- _WORK INSTRUCTIONS_: Use the entries below and reproduce exactly the lines from the one containing "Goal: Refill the" down to the one containing "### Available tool", both of them included.

━━━ DATA ━━━

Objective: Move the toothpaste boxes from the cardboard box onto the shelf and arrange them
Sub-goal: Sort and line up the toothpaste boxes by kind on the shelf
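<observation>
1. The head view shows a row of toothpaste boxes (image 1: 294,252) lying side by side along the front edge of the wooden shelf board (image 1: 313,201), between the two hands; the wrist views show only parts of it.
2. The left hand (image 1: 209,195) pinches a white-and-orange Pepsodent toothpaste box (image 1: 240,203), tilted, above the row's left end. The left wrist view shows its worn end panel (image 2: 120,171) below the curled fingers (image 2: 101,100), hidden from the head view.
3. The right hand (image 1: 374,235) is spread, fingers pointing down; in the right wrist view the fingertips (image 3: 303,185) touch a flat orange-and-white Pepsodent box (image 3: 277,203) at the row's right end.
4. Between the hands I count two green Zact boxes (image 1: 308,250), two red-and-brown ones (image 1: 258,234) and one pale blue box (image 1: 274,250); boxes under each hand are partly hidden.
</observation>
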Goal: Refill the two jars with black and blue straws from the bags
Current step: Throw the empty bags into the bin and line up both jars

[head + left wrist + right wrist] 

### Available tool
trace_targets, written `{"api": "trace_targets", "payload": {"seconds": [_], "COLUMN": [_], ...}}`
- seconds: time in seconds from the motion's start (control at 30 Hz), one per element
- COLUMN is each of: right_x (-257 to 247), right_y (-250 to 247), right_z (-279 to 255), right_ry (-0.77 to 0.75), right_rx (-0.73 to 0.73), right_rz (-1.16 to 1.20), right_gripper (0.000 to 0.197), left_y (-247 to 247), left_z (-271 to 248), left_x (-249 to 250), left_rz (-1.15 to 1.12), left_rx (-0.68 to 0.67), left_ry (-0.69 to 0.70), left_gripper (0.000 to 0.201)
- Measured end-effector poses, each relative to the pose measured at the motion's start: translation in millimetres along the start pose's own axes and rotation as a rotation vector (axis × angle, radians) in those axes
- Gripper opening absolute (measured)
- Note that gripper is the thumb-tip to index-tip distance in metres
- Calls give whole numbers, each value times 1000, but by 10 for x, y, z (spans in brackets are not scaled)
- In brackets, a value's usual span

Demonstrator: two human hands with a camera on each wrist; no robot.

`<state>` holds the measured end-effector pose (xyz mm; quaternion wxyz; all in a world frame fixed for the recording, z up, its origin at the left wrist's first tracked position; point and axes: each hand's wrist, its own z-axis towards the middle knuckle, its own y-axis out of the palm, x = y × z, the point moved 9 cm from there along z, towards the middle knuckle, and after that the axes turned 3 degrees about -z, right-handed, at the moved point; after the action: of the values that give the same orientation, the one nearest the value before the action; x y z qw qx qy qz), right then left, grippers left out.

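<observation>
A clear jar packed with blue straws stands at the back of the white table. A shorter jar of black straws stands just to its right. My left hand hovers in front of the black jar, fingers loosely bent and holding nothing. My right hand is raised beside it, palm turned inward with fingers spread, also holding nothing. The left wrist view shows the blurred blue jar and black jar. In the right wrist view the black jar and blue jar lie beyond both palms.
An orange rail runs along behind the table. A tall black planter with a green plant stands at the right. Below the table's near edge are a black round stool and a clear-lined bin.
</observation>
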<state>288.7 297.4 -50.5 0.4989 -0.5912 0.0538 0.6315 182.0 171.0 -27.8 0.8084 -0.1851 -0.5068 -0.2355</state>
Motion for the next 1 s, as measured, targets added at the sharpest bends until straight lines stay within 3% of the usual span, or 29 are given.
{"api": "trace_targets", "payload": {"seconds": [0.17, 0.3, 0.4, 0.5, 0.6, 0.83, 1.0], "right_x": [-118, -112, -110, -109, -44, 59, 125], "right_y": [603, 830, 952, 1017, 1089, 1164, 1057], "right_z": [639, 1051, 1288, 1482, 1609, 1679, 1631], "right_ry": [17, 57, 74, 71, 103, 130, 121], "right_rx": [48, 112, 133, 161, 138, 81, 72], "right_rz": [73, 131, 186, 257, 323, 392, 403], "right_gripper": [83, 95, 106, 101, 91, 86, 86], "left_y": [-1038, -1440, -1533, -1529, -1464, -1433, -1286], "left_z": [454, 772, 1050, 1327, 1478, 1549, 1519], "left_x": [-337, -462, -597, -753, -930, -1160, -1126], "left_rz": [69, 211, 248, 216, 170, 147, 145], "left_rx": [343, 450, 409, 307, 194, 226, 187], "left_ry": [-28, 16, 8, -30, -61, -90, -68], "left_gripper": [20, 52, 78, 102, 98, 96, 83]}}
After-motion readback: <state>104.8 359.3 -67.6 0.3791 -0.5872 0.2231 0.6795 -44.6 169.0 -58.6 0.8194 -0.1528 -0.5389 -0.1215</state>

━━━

- _TASK RESULT_:
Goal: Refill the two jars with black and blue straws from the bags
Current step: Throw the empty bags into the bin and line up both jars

[head + left wrist + right wrist] 

### Available tool

The submitted response is complete.